Dharma Gleanings


cynthia rich

January 21, 2015—February 10, 2015

January 21, 2015
Friends may think I’m a bit Buddhist OCD, however I enjoy playing with the implications of the words we use to mean “but.” I like to avoid them, at least in writing, and more and more in conversation, since they are juxtaposing words that work to reinforce our dualistic thinking. We may not notice, however there are real differences in the way that words we take to be synonyms feed or lessen our attachment to duality. “Still,” “however,” “although,” “nonetheless,” “and yet,” strongly emphasize that two apparently incompatible entities can co-exist: “He’s a difficult person, still/however/although/nonetheless/and yet I enjoy him.” “Rather” and “instead” are true “but” words that insist on incompatibility, on duality. “But” can become non-dual with the assistance of “not only”: “Not only is it raining but it is windy.”

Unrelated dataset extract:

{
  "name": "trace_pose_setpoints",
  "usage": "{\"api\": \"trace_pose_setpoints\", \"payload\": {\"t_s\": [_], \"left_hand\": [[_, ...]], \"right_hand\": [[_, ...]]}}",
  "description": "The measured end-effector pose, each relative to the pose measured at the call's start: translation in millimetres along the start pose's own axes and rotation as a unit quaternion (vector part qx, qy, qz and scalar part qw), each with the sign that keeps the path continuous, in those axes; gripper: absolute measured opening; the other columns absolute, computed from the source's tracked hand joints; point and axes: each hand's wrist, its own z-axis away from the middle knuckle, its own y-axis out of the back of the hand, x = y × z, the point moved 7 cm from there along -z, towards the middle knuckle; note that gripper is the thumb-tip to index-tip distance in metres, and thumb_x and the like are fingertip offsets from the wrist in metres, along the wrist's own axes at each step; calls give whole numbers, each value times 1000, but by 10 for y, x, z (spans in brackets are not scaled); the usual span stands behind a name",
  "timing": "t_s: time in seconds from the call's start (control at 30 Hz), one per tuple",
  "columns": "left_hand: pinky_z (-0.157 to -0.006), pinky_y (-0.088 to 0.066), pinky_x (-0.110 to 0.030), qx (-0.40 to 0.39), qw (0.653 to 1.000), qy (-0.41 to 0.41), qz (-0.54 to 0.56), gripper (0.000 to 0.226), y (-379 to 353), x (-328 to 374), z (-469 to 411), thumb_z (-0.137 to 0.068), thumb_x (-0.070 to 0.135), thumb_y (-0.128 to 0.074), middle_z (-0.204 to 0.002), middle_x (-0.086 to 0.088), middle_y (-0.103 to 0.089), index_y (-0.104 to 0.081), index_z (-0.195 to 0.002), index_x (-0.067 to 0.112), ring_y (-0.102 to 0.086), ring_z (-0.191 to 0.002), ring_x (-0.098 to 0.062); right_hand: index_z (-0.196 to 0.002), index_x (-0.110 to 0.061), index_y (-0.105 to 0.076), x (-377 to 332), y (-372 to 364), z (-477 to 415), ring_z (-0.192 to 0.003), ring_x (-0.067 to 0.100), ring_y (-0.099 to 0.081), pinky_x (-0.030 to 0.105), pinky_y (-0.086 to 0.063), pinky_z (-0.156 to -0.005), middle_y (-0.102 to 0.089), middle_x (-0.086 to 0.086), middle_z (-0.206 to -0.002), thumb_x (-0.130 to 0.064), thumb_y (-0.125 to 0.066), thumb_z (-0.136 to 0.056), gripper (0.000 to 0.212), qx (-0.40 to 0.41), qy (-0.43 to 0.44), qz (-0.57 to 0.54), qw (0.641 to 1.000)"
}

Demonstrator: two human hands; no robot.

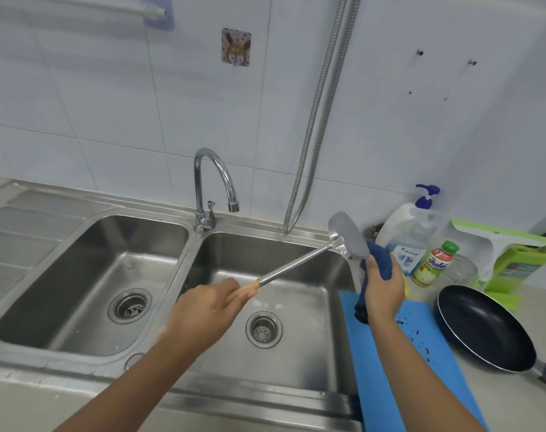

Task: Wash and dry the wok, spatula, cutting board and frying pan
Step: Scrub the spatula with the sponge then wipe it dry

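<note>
Head view: left grip [209, 307] clenched round spatula [296, 265] handle, over sink [265, 254]. Right grip [385, 288] squeezing blue cloth [380, 260] against spatula blade, drying it, I think. Cutting board [405, 369] speckled, frying pan [483, 328] waiting on surface [514, 406]. Wok not seen. Lots left.

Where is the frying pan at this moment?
The frying pan lies on the counter at the far right of the head view, beside the blue cutting board and in front of the small juice bottle.
</note>
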Motion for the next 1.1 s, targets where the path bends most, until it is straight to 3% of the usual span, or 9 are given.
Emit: {"api": "trace_pose_setpoints", "payload": {"t_s": [0.1, 0.17, 0.27, 0.37, 0.5, 0.67, 0.8, 0.93, 1.1], "left_hand": [[-53, -41, -27, -8, 1000, 18, -14, 45, 61, 5, -130, -89, 70, -33, -58, 7, -55, -47, -72, 30, -57, -59, -12], [-56, -44, -28, -36, 999, 34, -20, 46, 13, -18, -191, -90, 70, -34, -60, 6, -56, -45, -69, 31, -57, -61, -12], [-59, -48, -29, -59, 998, 23, -28, 50, -88, 69, -281, -90, 72, -33, -63, 6, -58, -55, -77, 29, -58, -62, -10], [-56, -49, -26, -66, 997, -8, -46, 53, -149, 202, -348, -91, 71, -31, -65, 7, -60, -61, -86, 29, -58, -61, -9], [-61, -53, -29, -69, 995, -14, -66, 53, -149, 208, -353, -91, 71, -30, -69, 7, -62, -63, -91, 29, -60, -64, -11], [-62, -52, -31, -74, 995, -4, -70, 54, -166, 140, -326, -89, 74, -28, -65, 7, -59, -59, -83, 30, -59, -64, -12], [-62, -47, -30, -88, 992, -9, -89, 53, -155, 123, -279, -92, 71, -30, -60, 8, -49, -56, -80, 26, -56, -64, -15], [-61, -43, -31, -95, 988, -40, -113, 52, -227, 185, -123, -91, 70, -32, -64, 6, -50, -62, -91, 28, -51, -64, -15], [-58, -38, -29, -96, 987, -32, -121, 51, -242, 116, -163, -92, 70, -30, -59, 7, -42, -61, -95, 29, -51, -64, -15]], "right_hand": [[-135, -30, -53, -72, 238, 67, -124, 12, -52, 35, -41, -107, -57, -9, -134, -56, -63, -84, 58, 80, 3, -48, 996], [-135, -33, -54, -221, 350, 130, -120, 7, -51, 34, -41, -106, -54, -9, -133, -52, -65, -85, 55, 99, 29, -51, 993], [-134, -31, -56, -503, 195, 294, -114, 7, -47, 26, -39, -95, -42, -4, -134, -34, -71, -86, 50, -8, 129, 61, 990], [-129, -33, -60, -573, -110, 424, -120, 17, -50, 37, -49, -93, -39, -2, -138, -36, -72, -83, 48, -98, 231, 197, 948], [-127, -32, -61, -642, -161, 225, -118, 21, -52, 42, -50, -94, -43, 0, -137, -39, -70, -84, 44, -60, 213, 209, 952], [-127, -31, -61, -580, -268, 287, -113, 20, -53, 29, -46, -88, -44, -1, -134, -38, -69, -86, 42, -46, 181, 203, 961], [-124, -32, -62, -623, -444, 400, -106, 17, -54, 29, -47, -84, -45, -3, -127, -38, -70, -84, 41, -80, 242, 213, 943], [-132, -28, -58, -517, -376, -52, -108, 23, -57, 28, -40, -82, -45, 3, -128, -43, -66, -86, 48, -84, 89, 186, 975], [-131, -29, -58, -427, -442, 209, -107, 9, -49, 24, -40, -90, -43, -6, -124, -41, -67, -87, 47, -158, 159, 140, 964]]}}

As a possibly OCD practitioner I’m most comfortable, wherever it’s practical, to introduce less duality, more co-existence in this world.

January 30, 2015
As we advance in our practice, more experiences that used to be “pleasant” tend to become “neutral.” It may be that some of the pleasure of a “pleasant” experience—whether food or music or games or looking at a sunset—comes simply from the relief it gives us from our painfully busy minds. When that need to be distracted falls away, and our happiness settles more into the flow of our life, one source of those pleasures dissipates.

February 4, 2015
What I know about death: Spirit isn’t something you can put in a bottle and then pour out.

February 10, 2015
It’s become clear from my hospital work that all religions, whatever their different forms, rituals, beliefs, can be seen as different skillful means to spiritual awareness, to a life that is psychologically harmonious and more in tune with the nature of reality. Every day I find myself translating back and forth from Muslim or Catholic or Jewish or Evangelical language and experiences into Buddhist language and experiences. Those who know how to “surrender to the Lord” are in accord with the Buddhist principle of letting go or non-attachment. “Sin” is another way of talking about suffering and defilements, while the most deeply spiritual adherents of the different religions are led both spontaneously and by their teachings to the practice of the brahma viharas.

In Finding Our True Home, Thich Nhat Hanh shows how the Buddhist Pureland was skillful means for directing people to the miracles of reality, and working in the hospital has taught me that the mythic stories of the different religions serve as similar skillful means—helping their practitioners understand realities that the Buddha taught in other ways. They are different fingers pointing to the moon, however much they may wind up pointing at each other.

For Adam and Eve, the Garden was their Pureland, that place where they could enjoy the awe-inspiring beauty of ultimate reality. What ruined it for them was the primary source of all suffering: grasping, desire. They were not satisfied with the marvelous it-just-is of the Garden and wanting to experience the “knowledge” of conventional reality, they bit into that juicy apple, which introduced them to the concepts of good and evil—our dualistic view of the world. Because they turned away from it-just-is, that full appreciation of the world as it is, they saw themselves—as children do, when they are introduced to conventional judgments—as naked. A new self-consciousness—consciousness of Self—had come into being, bringing with it shame and “sin” (the Biblical name for suffering), and the resulting curse of becoming (childbirth). As if wakening from a glorious LSD trip, Adam and Eve dropped smack into conventional reality. As after an LSD trip, or an experience of jhana, human beings will often retain the sense that there is a larger reality, however the echo of such an experience is not enough to return us to our paradise lost. The Bible-based religions/the Four Noble Truths say we must do the work to liberate ourselves from sin/suffering if we are to return to a place of bliss.